Haftorah This Week
Welcome to Haftorah This Week, the place where you will find thoughts and
reflections by CLAL faculty and associates on this week's Haftorah.
HAFTARAT KI TETZE
(Isaiah 54:1-10)
In this fifth Haftarah of comfort following Tisha B'av, Isaiah is chosen to express the
movement form despair to hope. Once again, as is common among the prophets, Israel is
God's love mate whom he has spurned for her faithlessness. The prophet tells his community
that God's distemper is momentary, his love enduring.
For a little while I forsook you, But with a vast love will I bring you back. In slight
anger, for a moment, I hid my face from you; But with everlasting kindness I will take you
back in love --said the Lord your Redeemer.
(Isaiah 54:7-8)
For Isaiah and his generation, the great destruction and exile in 586 BCE was a
defining moment of the bond between God and Israel. A people schooled in the belief that
they were the chosen of the Lord could not but read the events of the destruction as an
episode of Divine rage. How does a prophet navigate the sensitivities of a people so
humbled and so abused by an angry God?
The prophet sustains God's just indignation upon his people's disloyalty, but the
images speak further. God's anger is fueled not by hatred, but by love spurned. The
metaphor of God as disappointed lover explains the severity of the destruction while it
promises imminent hope for reconciliation. The prophet must soften the experience of the
destruction, so that the people can begin to trust themselves and God again.

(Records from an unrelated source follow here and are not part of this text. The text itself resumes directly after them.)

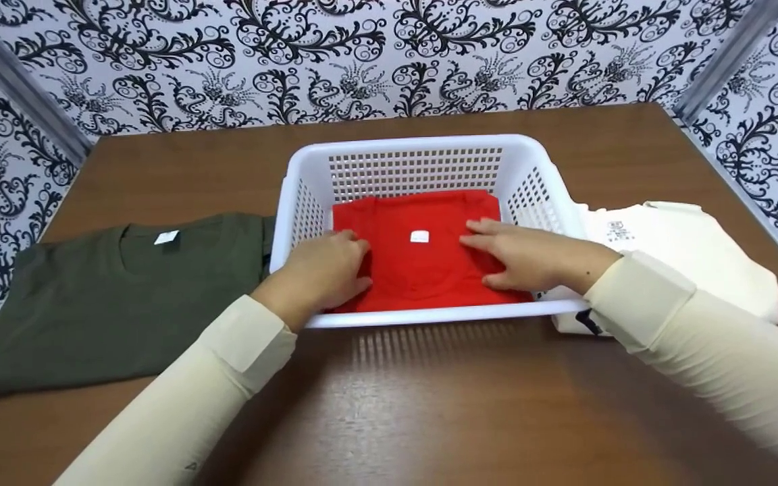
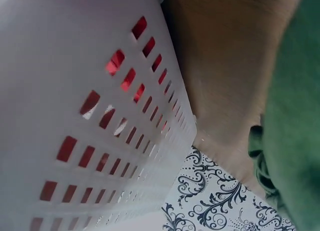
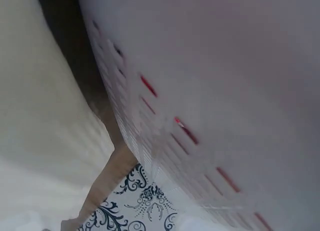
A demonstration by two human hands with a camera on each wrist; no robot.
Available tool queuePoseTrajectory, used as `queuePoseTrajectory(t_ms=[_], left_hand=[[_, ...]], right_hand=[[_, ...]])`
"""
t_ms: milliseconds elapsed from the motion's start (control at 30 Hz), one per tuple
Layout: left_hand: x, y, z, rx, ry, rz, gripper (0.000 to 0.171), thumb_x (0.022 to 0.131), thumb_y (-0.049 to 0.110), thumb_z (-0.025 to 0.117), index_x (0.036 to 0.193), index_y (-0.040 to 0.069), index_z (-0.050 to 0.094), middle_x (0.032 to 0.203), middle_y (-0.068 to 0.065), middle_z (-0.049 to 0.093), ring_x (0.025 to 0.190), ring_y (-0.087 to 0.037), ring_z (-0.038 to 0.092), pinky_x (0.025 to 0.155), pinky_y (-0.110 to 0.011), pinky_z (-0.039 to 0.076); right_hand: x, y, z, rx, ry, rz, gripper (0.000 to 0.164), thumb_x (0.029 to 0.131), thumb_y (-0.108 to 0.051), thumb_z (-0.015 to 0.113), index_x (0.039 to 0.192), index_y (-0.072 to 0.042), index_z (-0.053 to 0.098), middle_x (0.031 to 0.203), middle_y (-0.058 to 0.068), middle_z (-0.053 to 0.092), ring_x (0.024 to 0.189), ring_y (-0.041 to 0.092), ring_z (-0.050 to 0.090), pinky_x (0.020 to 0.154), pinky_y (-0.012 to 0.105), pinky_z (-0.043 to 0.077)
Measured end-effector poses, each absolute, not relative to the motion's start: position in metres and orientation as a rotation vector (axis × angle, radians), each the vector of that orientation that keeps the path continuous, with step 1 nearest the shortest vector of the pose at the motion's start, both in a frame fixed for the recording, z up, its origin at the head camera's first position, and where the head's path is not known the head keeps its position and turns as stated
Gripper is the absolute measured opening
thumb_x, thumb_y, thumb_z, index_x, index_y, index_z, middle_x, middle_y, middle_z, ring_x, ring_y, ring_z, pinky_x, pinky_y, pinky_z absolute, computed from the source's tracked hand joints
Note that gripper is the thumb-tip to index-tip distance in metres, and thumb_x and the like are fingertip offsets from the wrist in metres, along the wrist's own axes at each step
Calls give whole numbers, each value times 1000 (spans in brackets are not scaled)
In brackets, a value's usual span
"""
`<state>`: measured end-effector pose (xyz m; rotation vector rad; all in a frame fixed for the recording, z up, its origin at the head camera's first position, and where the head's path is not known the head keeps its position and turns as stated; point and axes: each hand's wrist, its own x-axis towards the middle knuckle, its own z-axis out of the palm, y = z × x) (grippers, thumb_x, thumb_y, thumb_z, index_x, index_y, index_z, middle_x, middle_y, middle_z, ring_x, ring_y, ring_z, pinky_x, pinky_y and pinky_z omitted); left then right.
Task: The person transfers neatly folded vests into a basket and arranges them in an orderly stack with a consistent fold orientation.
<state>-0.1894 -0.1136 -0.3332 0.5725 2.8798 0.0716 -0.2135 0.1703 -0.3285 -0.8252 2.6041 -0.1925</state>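
A folded red shirt [image 1: 423, 260] with a small white label lies inside a white plastic basket [image 1: 423, 315]. On the shirt's left side rests my left hand [image 1: 325, 270], its fingers reaching over the basket's left wall. My right hand [image 1: 527, 255] lies on the shirt's right side with its fingers spread and fairly straight. Neither hand appears in its own wrist view; the outside of the basket wall [image 2: 100, 141] fills much of the left wrist view, and the wall [image 3: 225, 116] also fills much of the right one. Red cloth shows through the holes.
A folded dark green shirt [image 1: 112, 304] lies left of the basket, close against it. To the right is a folded cream shirt [image 1: 693, 256], partly behind the basket and right arm. All stand on a brown wooden table [image 1: 389, 405], with patterned walls [image 1: 362, 61] around it.
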Motion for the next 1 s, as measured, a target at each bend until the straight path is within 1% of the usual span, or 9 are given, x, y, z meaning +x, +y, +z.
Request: queuePoseTrajectory(t_ms=[133, 400, 500, 667, 800, 867, 900, 967, 1000], left_hand=[[-190, -116, -331, 565, 2835, 46, 61, 89, 39, 72, 139, 8, 58, 141, -15, 58, 125, -33, 59, 106, -51, 48], [-189, -119, -327, 533, 2792, 58, 65, 88, 41, 72, 142, 8, 55, 142, -14, 57, 125, -32, 58, 106, -51, 48], [-190, -117, -325, 490, 2753, 89, 71, 88, 42, 72, 149, 15, 47, 146, -12, 54, 130, -31, 54, 109, -52, 45], [-191, -112, -328, 495, 2671, 49, 68, 92, 41, 67, 153, 30, 40, 151, -13, 47, 132, -32, 51, 110, -52, 45], [-191, -107, -330, 525, 2641, 15, 64, 93, 41, 66, 152, 30, 43, 153, -14, 45, 133, -33, 50, 109, -51, 45], [-192, -106, -329, 535, 2641, 5, 64, 93, 41, 66, 152, 30, 43, 154, -15, 45, 136, -33, 49, 110, -51, 45], [-192, -105, -329, 541, 2643, -2, 64, 93, 41, 66, 152, 30, 43, 154, -15, 44, 137, -34, 48, 110, -51, 44], [-193, -106, -328, 538, 2643, -10, 64, 93, 41, 66, 152, 29, 43, 156, -15, 43, 139, -34, 46, 111, -51, 43], [-194, -107, -328, 544, 2643, -20, 64, 93, 40, 66, 152, 29, 43, 155, -16, 43, 139, -34, 46, 111, -51, 43]], right_hand=[[-216, 166, -323, -814, 2567, -166, 66, 94, -23, 66, 152, -5, 41, 162, 17, 32, 147, 40, 32, 115, 54, 36], [-217, 161, -317, -817, 2548, -143, 66, 94, -24, 66, 152, -7, 41, 162, 17, 31, 146, 41, 34, 112, 55, 40], [-217, 161, -316, -815, 2550, -148, 64, 95, -25, 66, 152, -7, 41, 162, 16, 32, 145, 41, 35, 112, 55, 40], [-215, 165, -318, -874, 2579, -279, 59, 96, -23, 63, 150, -7, 45, 159, 17, 36, 146, 40, 34, 115, 56, 36], [-208, 177, -310, -941, 2700, -558, 54, 97, -18, 63, 149, -13, 47, 154, 12, 45, 142, 35, 41, 116, 57, 33], [-204, 188, -299, -958, 2814, -709, 51, 96, -13, 63, 146, -13, 51, 148, 10, 52, 135, 33, 48, 111, 57, 38], [-202, 194, -294, -962, 2886, -779, 50, 96, -11, 63, 144, -13, 52, 145, 10, 55, 132, 33, 51, 110, 56, 39], [-199, 210, -282, -897, 3040, -875, 47, 96, -9, 62, 142, -15, 54, 139, 9, 60, 125, 31, 54, 107, 45, 42], [-197, 220, -277, -827, 3108, -917, 46, 96, -9, 61, 141, -16, 55, 138, 10, 61, 123, 31, 55, 106, 43, 42]])
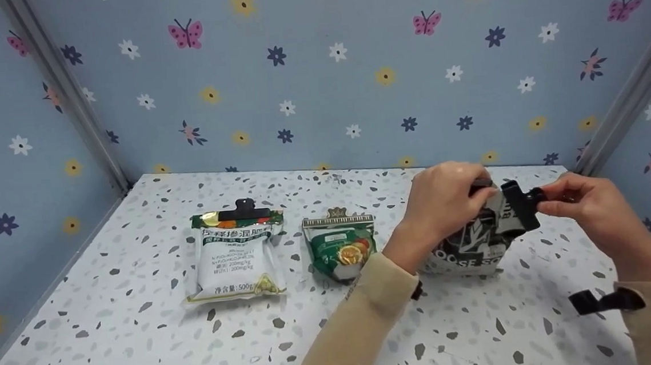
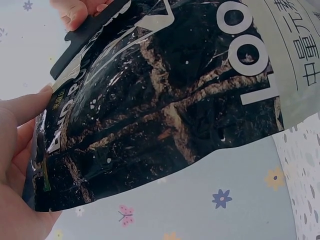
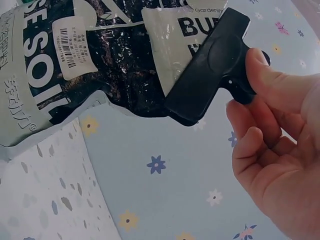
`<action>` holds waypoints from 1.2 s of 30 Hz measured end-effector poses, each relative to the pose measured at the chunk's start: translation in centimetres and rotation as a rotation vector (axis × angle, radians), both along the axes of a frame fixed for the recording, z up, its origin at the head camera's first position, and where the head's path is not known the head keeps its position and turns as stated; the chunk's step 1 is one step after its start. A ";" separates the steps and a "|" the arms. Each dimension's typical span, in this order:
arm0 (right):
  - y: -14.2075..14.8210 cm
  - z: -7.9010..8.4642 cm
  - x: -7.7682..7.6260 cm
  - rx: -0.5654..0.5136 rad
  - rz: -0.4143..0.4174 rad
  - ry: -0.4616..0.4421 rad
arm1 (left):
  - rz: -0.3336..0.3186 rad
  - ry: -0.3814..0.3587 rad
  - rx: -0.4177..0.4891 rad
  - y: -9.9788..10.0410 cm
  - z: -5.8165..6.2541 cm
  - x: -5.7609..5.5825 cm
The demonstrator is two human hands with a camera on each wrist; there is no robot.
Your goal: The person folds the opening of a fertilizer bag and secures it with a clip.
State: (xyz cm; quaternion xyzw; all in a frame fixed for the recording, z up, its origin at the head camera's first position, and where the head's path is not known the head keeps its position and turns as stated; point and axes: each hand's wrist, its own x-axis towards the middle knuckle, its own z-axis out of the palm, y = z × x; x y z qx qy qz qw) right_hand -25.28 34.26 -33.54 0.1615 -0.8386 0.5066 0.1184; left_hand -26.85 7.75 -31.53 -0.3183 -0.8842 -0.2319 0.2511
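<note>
A black and pale soil bag [image 1: 467,247] stands on the right part of the table, white lettering across its front. My left hand [image 1: 446,194] grips the bag's top at its left corner; the left wrist view shows the thumb on one face of the bag [image 2: 150,100] and fingers behind. My right hand [image 1: 588,204] pinches the handle of a wide black clip [image 1: 522,206] between thumb and fingers. In the right wrist view the clip [image 3: 207,67] lies slanted over the bag's top right end, beside the pale printed part.
To the left stand a white fertilizer bag [image 1: 236,263] with a black clip [image 1: 244,210] on top and a small green pouch [image 1: 341,250] under a gold-coloured clip [image 1: 337,217]. Patterned blue panels [image 1: 318,80] enclose the speckled table [image 1: 159,337] at back and sides.
</note>
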 end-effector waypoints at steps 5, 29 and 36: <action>-0.4 0.0 0.1 0.050 -0.017 0.026 | -0.002 0.011 0.014 0.0 -0.1 -0.1; -2.2 -0.8 -0.1 0.078 0.010 0.023 | -0.049 0.050 0.037 -0.2 -0.1 -0.1; -1.9 -1.1 -0.5 0.091 0.043 0.006 | -0.039 0.033 0.039 -0.4 -0.1 -0.3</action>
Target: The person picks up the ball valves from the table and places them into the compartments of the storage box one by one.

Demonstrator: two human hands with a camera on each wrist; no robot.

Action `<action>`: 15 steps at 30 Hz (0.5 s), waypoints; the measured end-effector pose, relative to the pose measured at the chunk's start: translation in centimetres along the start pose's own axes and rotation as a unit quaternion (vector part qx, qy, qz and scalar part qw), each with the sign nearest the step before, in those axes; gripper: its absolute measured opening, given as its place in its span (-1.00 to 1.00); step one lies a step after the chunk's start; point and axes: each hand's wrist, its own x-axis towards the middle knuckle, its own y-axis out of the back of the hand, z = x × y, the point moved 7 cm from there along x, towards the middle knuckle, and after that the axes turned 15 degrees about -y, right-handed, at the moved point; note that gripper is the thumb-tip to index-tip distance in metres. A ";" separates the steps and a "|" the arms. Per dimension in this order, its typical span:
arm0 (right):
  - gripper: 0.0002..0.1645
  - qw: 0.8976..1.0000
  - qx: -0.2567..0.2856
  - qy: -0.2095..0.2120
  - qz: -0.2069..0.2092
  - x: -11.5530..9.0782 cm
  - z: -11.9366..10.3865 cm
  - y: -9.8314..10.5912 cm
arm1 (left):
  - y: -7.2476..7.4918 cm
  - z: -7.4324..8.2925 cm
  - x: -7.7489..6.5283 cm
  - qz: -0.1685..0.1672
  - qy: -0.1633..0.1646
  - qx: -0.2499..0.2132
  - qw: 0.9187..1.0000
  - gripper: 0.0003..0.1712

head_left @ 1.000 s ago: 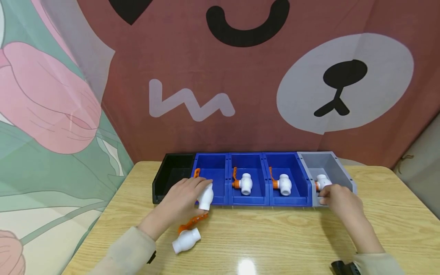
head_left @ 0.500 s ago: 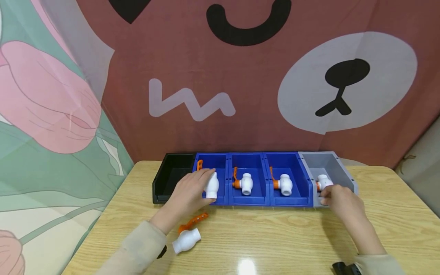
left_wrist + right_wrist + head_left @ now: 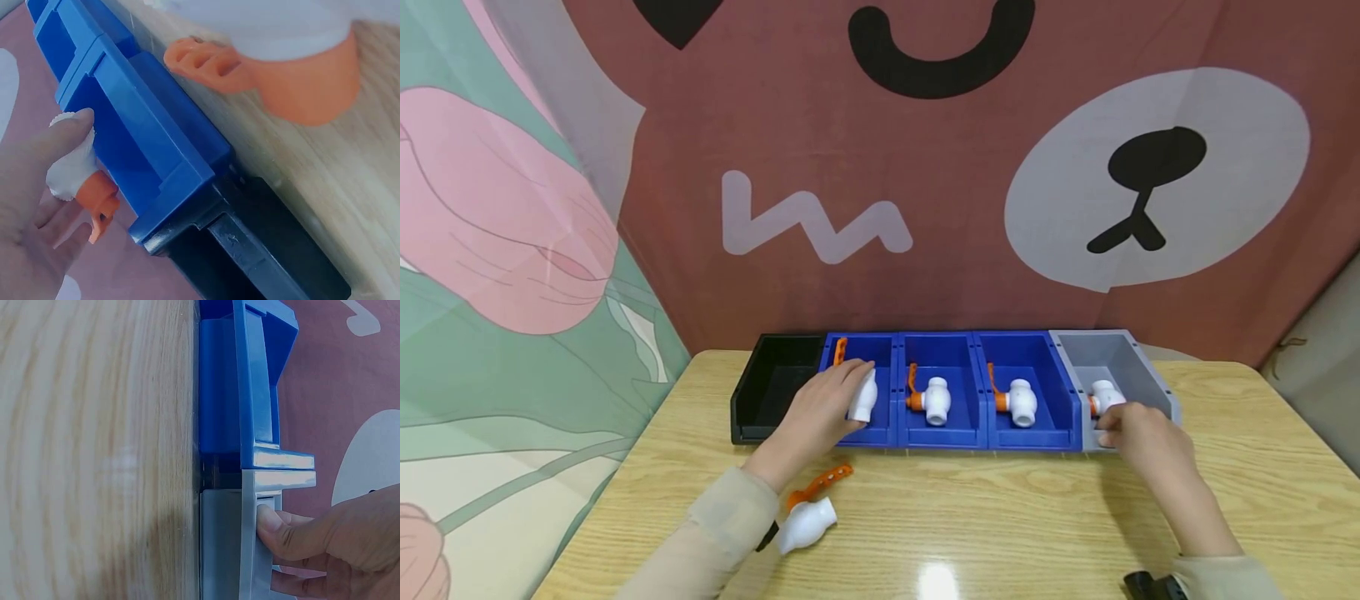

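Note:
My left hand (image 3: 820,406) holds a white ball valve (image 3: 865,397) with an orange handle over the leftmost blue bin (image 3: 886,354). In the left wrist view, thumb and fingers close around its white body, and the orange handle points away from the palm. My right hand (image 3: 1152,439) is at the front of the grey bin (image 3: 1075,348); the right wrist view has the thumb on the outside of its front wall and fingers behind it. Beside those fingers, inside the grey bin, lies another ball valve (image 3: 1105,395), partly covered by the hand.
One more ball valve (image 3: 807,527) lies on the wooden table (image 3: 1000,525) near my left forearm. The middle blue bin (image 3: 940,354) and right blue bin (image 3: 1017,354) each hold one valve. A black bin (image 3: 786,357) ends the row at left. A printed cloth hangs behind.
My left hand has moved forward and slightly right, carrying the ball valve from the bin's front edge to over the leftmost blue bin. My right hand stays where it was.

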 end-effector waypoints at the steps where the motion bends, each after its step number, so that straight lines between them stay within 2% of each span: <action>1: -0.91 1.000 0.000 0.000 0.001 0.0 0.0 0.0 | -0.1 -0.1 0.1 -0.001 0.004 -0.007 1.000 -0.01; 8: -0.91 1.000 0.001 0.005 0.007 -0.1 -0.1 0.1 | -0.5 -0.4 0.9 -0.002 0.026 -0.062 0.998 -0.03; 15: -0.90 1.000 -0.003 0.002 -0.001 0.0 -0.1 0.0 | -1.3 -0.8 1.5 -0.019 0.044 -0.074 0.996 -0.05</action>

The anger in the prophet's language lasted only a split second--no matter that its
consequences were so devastating. Indeed, God did not even act to destroy, but merely
turned His face away for that fleeting moment. And like an angry lover who immediately
regrets his jealous fury, God regrets His as well. The prophet interprets the destruction
in a way that turns it toward hope and return. God has pledged never to release the waters
of Noah again; those waters, like God's momentary hiding in disappointment and rage, are
transcended by a new covenant.
For this to Me is like the waters of Noah: As I swore that the waters of Noah Nevermore
would flood the earth, So I swear that I will not Be angry with you or rebuke you. For the
mountains may move And the hills be shaken, But my loyalty shall never move from you, Nor
my covenant of peace be shaken --said the Lord, who takes you back in love.